Isac's early commitment to radical and cosmopolitan aesthetics, generally perceived as alien by his more nationalist colleagues in Transylvania, left few traces in Isac's native region before World War I. However, through his eventual synthesis of modernism and traditionalism, Isac is credited with having created a school of Transylvanian poets, whose careers spanned the 20th century. This was in particular noted by Călinescu, who found that Isac's "prosaic, abrupt" use of poetic language had been assimilated, alongside echoes from Walt Whitman and Russian Symbolism, into the early works of Aron Cotruş. Likewise, researcher Carmina Tămăzlăcaru speaks of Cotruş's poems as being in the line of Goga and Isac, but modifying it through the adoption of Expressionism.

According to Gheorghe Grigurcu, Isac's poetic language made possible the development of a "cosmic perspective" in Transylvanian poetry, adopted by the traditionalist-modernist Gândirea contributor Lucian Blaga, and later by Steaua poet Aurel Rău. The links between Isac and Blaga had earlier been noted by Călinescu, who suggested that the innovative elements in Maica cea tânără already announce the "stylized iconography" of Blaga's works for the stage, "which is in effect a Transylvanian perspective on things". Gigurcu also notes that Isac's influence in Maramureş was eventually reflected in the poems of Gheorghe Pârja, in what concerns their common view of the rural-urban confrontation.

Emil Isac's work was published in several new editions during the decades after his death. Such volumes enlisted contributions from several authors and critics of the day: Ion Brad, Veronica Porumbacu, György Rába, Elemér Jancsó, Mircea Zaciu, Mircea Tomuş, Ion Oarcăsu, Leon Baconsky, Dumitru Micu, Constantin Ciopraga etc.

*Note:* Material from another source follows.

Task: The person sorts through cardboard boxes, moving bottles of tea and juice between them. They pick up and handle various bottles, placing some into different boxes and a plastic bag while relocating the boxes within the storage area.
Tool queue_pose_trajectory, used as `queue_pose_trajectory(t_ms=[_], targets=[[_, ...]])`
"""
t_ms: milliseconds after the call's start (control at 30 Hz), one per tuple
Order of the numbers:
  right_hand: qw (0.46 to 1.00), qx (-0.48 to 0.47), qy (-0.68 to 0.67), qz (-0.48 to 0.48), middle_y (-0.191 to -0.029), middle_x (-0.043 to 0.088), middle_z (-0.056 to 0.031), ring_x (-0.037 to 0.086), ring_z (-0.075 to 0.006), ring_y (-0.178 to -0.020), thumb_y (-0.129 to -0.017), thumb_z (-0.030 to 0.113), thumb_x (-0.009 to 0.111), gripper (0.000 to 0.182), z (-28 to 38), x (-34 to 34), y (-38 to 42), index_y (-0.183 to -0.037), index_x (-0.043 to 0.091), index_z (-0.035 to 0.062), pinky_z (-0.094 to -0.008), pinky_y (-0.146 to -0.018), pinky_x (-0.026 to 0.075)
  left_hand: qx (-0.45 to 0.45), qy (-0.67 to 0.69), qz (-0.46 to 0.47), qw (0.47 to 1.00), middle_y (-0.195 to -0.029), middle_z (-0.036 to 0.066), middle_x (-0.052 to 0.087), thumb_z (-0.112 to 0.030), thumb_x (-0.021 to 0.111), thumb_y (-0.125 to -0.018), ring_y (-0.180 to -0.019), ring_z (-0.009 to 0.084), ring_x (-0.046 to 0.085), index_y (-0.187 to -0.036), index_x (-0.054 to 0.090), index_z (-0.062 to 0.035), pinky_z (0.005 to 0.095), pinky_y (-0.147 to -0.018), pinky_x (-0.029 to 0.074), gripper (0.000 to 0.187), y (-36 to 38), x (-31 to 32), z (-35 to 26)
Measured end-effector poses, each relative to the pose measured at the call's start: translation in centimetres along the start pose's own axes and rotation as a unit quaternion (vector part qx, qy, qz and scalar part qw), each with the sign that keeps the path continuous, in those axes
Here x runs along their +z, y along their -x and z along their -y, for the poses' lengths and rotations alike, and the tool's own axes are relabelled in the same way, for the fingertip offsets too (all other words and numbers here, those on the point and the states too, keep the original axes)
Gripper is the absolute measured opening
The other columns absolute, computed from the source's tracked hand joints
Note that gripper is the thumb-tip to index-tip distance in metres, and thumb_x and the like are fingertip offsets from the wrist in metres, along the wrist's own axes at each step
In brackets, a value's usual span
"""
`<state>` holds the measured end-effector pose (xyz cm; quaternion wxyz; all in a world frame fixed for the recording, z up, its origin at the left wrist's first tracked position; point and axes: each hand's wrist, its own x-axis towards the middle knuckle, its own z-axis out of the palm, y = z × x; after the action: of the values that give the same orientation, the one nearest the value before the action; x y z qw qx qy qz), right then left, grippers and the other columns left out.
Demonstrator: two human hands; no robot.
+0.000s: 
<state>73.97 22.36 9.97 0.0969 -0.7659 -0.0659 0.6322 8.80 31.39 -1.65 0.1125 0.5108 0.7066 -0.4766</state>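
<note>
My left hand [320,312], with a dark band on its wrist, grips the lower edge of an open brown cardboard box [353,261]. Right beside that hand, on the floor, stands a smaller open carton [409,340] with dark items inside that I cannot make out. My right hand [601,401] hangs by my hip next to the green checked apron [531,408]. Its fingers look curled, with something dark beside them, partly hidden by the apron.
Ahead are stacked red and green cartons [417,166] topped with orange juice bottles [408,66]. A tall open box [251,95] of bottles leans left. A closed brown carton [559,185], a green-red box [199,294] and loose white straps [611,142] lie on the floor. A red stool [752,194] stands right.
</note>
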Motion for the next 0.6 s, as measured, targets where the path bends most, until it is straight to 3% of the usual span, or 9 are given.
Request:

His contributions were gathered into a definitive Hungarian-language translation, printed in Bucharest in 1962, while his correspondence with Hungarian intellectuals was issued as Hungarian-language magazines and separate volumes, in both Romania and Hungary. His various poems were included into several anthologies of Romanian poetry, or published individually, in Argentina, Belgium, Brazil, France, Greece, Hungary, Italy, the Soviet Union (Russian SFSR, Armenian SSR), and the United Kingdom.

Isac's name was assigned to an avenue in Cluj, and his family home, located on that road, was opened as a memorial museum in 1955. The poet was survived by his son, Dan Isac. A historian and writer, he joined the academic staff of Babeş-Bolyai University, and notably edited his father's correspondence with Vasile Goldiş. During the final, national communist, stage of the Romanian regime, Dan Isac was reportedly made a target of censorship for his alleged closeness to the Hungarian-Romanian community.

Isac's legacy was touched by the fall of Romanian communism during the 1989 Revolution. His memorial home was effectively disestablished in 2001, following an administrative decision of the Cluj County Council, and the cultural items in its patrimony were transferred to the Octavian Goga County Library. However, in autumn 2004, Isac was one of the contributors whose work was paid homage to in Steaua magazine's 50th anniversary issue.